ASSIGNED TASK >> Each record that follows is to be transcribed exactly, excluding its images.

(Stored items from a collection)
== Segment start ==
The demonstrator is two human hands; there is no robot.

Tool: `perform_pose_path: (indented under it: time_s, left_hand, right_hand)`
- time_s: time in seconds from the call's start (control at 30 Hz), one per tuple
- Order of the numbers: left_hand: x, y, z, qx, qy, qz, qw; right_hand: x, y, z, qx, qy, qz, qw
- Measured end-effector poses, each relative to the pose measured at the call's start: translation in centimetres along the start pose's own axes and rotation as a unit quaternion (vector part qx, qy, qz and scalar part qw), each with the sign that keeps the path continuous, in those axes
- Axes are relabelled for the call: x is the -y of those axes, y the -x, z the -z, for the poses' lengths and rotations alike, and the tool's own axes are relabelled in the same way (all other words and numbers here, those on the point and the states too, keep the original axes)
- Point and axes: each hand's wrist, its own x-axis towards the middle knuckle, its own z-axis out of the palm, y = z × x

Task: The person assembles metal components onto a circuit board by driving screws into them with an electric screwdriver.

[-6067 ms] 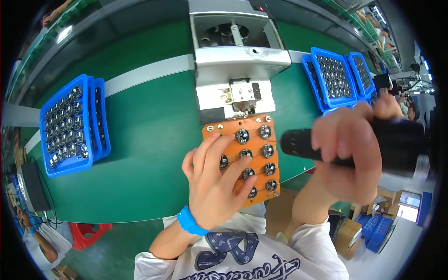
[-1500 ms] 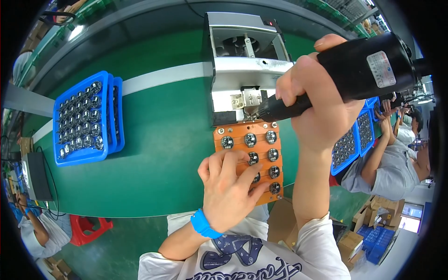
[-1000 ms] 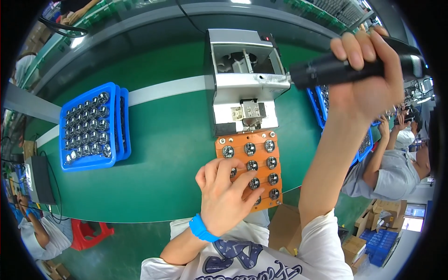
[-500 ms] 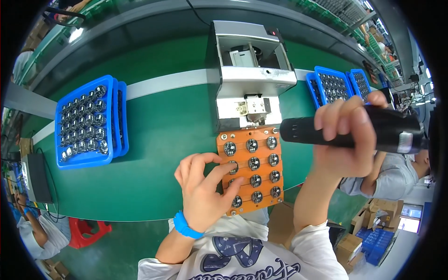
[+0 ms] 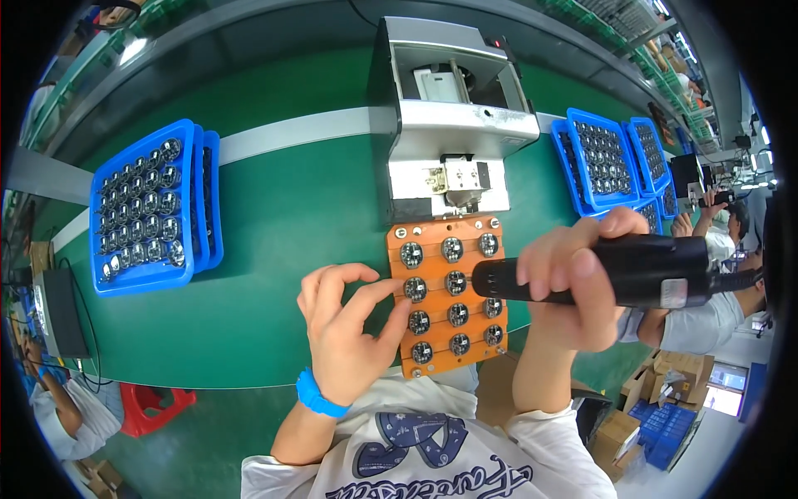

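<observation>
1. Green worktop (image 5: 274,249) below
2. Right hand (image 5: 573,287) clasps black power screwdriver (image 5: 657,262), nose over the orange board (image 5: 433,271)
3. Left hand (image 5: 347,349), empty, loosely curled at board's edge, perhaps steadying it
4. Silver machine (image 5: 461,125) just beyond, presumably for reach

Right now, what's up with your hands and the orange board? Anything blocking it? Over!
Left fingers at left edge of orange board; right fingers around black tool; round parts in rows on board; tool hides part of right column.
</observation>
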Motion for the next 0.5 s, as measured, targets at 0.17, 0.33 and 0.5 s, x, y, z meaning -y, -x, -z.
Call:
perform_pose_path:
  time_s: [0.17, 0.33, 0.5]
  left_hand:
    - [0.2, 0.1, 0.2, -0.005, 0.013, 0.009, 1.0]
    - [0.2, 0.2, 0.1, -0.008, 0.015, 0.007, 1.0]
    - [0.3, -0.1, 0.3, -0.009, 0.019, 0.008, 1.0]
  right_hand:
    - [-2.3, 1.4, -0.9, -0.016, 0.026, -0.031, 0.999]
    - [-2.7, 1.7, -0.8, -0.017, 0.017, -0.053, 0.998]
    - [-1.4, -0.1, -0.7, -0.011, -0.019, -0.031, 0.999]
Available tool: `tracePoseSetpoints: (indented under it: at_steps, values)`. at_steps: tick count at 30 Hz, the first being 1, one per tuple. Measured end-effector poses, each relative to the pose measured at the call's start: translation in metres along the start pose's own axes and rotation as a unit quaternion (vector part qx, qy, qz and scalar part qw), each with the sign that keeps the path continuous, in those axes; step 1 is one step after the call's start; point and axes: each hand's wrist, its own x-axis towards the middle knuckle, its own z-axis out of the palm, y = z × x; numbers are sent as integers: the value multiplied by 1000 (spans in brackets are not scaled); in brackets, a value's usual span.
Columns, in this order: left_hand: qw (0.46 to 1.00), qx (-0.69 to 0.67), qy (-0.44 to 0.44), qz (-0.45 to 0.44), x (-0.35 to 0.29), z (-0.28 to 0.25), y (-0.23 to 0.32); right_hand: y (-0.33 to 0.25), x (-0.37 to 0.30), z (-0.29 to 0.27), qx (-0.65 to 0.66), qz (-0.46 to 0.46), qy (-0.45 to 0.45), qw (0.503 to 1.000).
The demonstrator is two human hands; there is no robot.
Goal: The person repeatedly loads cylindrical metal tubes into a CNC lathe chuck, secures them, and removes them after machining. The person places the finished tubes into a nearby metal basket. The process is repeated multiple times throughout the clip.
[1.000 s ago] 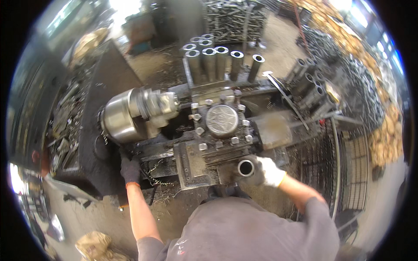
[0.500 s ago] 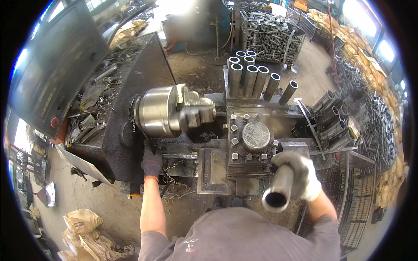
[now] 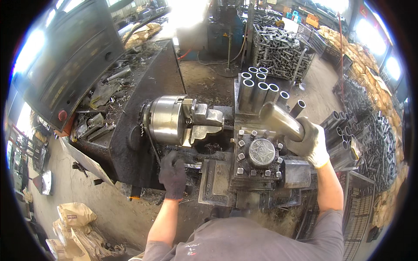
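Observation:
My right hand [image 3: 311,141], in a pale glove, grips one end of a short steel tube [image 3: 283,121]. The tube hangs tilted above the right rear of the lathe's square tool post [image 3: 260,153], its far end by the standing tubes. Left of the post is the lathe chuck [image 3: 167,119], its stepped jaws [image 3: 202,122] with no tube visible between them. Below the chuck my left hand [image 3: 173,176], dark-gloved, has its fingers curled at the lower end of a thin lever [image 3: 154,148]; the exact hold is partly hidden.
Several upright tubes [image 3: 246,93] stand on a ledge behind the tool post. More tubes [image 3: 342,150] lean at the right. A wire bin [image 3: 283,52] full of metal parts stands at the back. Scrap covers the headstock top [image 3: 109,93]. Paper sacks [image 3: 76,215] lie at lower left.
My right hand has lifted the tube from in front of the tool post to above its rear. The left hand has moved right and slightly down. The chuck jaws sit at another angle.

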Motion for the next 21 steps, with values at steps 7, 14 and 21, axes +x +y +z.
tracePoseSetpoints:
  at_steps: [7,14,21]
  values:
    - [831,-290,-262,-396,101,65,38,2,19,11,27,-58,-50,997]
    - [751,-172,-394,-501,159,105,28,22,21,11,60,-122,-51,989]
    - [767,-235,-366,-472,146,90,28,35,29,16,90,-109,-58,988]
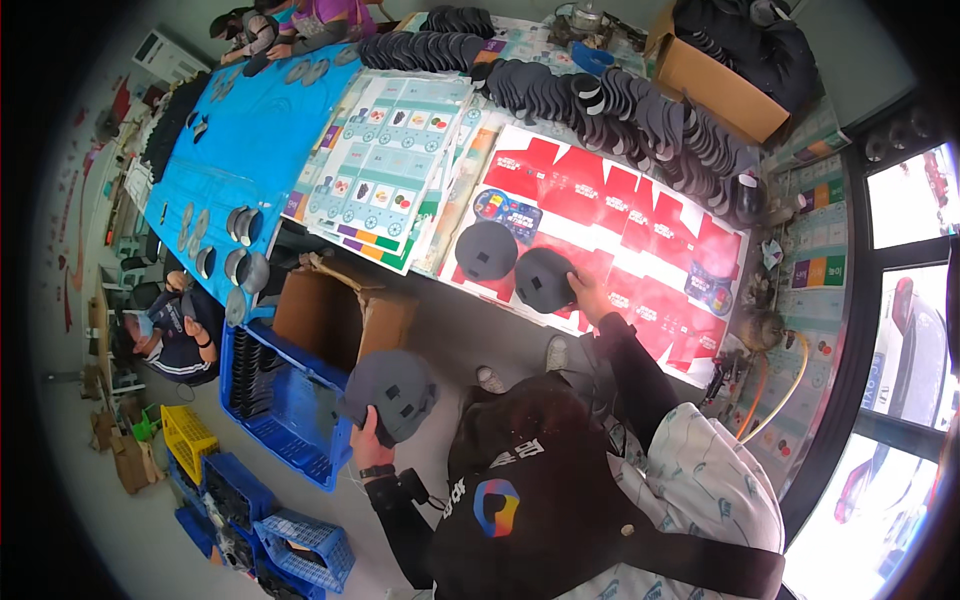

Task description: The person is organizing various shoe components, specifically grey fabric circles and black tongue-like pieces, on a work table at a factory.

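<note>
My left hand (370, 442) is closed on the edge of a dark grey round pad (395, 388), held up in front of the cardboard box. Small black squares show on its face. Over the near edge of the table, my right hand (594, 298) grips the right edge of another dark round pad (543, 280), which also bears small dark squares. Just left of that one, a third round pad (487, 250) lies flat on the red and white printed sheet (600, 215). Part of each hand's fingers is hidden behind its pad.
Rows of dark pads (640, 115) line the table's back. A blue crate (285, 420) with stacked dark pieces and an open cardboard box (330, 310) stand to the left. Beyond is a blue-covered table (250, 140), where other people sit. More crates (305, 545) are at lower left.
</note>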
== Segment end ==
PROBLEM SOLUTION >>
The demonstrator is two human hands; there is no robot.

Tool: `perform_pose_path: (indented under it: time_s, left_hand, right_hand)`
- time_s: time in seconds from the call's start (control at 30 Hz), one per tuple
- Order of the numbers: left_hand: x, y, z, qx, qy, qz, qw; right_hand: x, y, z, qx, qy, qz, qw
- Measured end-effector poses, each relative to the pose measured at the call's start: translation in centimetres along the start pose's own axes and rotation as a unit quaternion (vector part qx, qy, qz and scalar part qw), each with the sign that keeps the path continuous, in those axes
- Axes are relabelled for the call: x is the -y of those axes, y the -x, z the -z, for the poses' lengths and rotations alike, and the tool's own axes are relabelled in the same way (all other words and numbers here, those on the point and the states too, keep the original axes)
- Point and axes: each hand's wrist, its own x-axis towards the middle knuckle, its own z-axis out of the palm, y = z × x

Task: The person assembles metal components onto a circuit board by driving screws into them with an electric screwdriver.

[-6067 ms] 
[-1500 ms] 
[-1000 ms] 
[-500 ms] 
[+0 ms] 

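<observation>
1. Green worktop (image 5: 274,249) below
2. Right hand (image 5: 573,287) clasps black power screwdriver (image 5: 657,262), nose over the orange board (image 5: 433,271)
3. Left hand (image 5: 347,349), empty, loosely curled at board's edge, perhaps steadying it
4. Silver machine (image 5: 461,125) just beyond, presumably for reach

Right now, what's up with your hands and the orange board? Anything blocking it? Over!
Left fingers at left edge of orange board; right fingers around black tool; round parts in rows on board; tool hides part of right column.
</observation>
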Motion for the next 0.5 s, as measured, targets at 0.17, 0.33 and 0.5 s, x, y, z meaning -y, -x, -z.
Call:
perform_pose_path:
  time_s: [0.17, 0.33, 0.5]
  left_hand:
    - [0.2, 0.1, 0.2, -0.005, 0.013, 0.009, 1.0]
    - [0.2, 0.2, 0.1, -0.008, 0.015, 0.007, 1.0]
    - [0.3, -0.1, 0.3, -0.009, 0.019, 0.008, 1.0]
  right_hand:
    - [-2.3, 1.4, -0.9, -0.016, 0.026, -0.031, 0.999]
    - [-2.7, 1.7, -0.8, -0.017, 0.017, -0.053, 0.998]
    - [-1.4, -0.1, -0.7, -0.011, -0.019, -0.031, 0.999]
Available tool: `tracePoseSetpoints: (indented under it: at_steps, values)`. at_steps: tick count at 30 Hz, the first being 1, one per tuple. Measured end-effector poses, each relative to the pose measured at the call's start: translation in metres along the start pose's own axes and rotation as a unit quaternion (vector part qx, qy, qz and scalar part qw), each with the sign that keeps the path continuous, in those axes; step 1 is one step after the call's start; point and axes: each hand's wrist, its own x-axis towards the middle knuckle, its own z-axis out of the palm, y = z × x; numbers are sent as integers: the value multiplied by 1000 (spans in brackets are not scaled); in brackets, a value's usual span.
Columns, in this order: left_hand: qw (0.46 to 1.00), qx (-0.69 to 0.67), qy (-0.44 to 0.44), qz (-0.45 to 0.44), x (-0.35 to 0.29), z (-0.28 to 0.25), y (-0.23 to 0.32); right_hand: y (-0.33 to 0.25), x (-0.37 to 0.30), z (-0.29 to 0.27), qx (-0.65 to 0.66), qz (-0.46 to 0.46), qy (-0.45 to 0.45), qw (0.503 to 1.000).
The demonstrator is two human hands; there is no robot.
Goal: The person repeatedly loads cylindrical metal tubes into a CNC lathe chuck, secures them, and removes them after machining. The person places the finished tubes into a nearby metal basket. The process is repeated multiple times throughout the clip.
[1.000 s ago] 
[0.500 s ago] 
[now] 
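Observation:
My right hand [image 3: 311,141], in a pale glove, grips one end of a short steel tube [image 3: 283,121]. The tube hangs tilted above the right rear of the lathe's square tool post [image 3: 260,153], its far end by the standing tubes. Left of the post is the lathe chuck [image 3: 167,119], its stepped jaws [image 3: 202,122] with no tube visible between them. Below the chuck my left hand [image 3: 173,176], dark-gloved, has its fingers curled at the lower end of a thin lever [image 3: 154,148]; the exact hold is partly hidden.
Several upright tubes [image 3: 246,93] stand on a ledge behind the tool post. More tubes [image 3: 342,150] lean at the right. A wire bin [image 3: 283,52] full of metal parts stands at the back. Scrap covers the headstock top [image 3: 109,93]. Paper sacks [image 3: 76,215] lie at lower left.
My right hand has lifted the tube from in front of the tool post to above its rear. The left hand has moved right and slightly down. The chuck jaws sit at another angle.
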
Motion for the next 21 steps, with values at steps 7, 14 and 21, axes +x +y +z.
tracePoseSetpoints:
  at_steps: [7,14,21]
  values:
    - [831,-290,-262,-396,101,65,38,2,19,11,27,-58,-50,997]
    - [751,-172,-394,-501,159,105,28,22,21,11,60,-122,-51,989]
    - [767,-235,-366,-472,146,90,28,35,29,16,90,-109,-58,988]

Task description: The person is organizing various shoe components, specifically grey fabric circles and black tongue-like pieces, on a work table at a factory.

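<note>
My left hand (370, 442) is closed on the edge of a dark grey round pad (395, 388), held up in front of the cardboard box. Small black squares show on its face. Over the near edge of the table, my right hand (594, 298) grips the right edge of another dark round pad (543, 280), which also bears small dark squares. Just left of that one, a third round pad (487, 250) lies flat on the red and white printed sheet (600, 215). Part of each hand's fingers is hidden behind its pad.
Rows of dark pads (640, 115) line the table's back. A blue crate (285, 420) with stacked dark pieces and an open cardboard box (330, 310) stand to the left. Beyond is a blue-covered table (250, 140), where other people sit. More crates (305, 545) are at lower left.
</note>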

This finishes the answer to the exercise.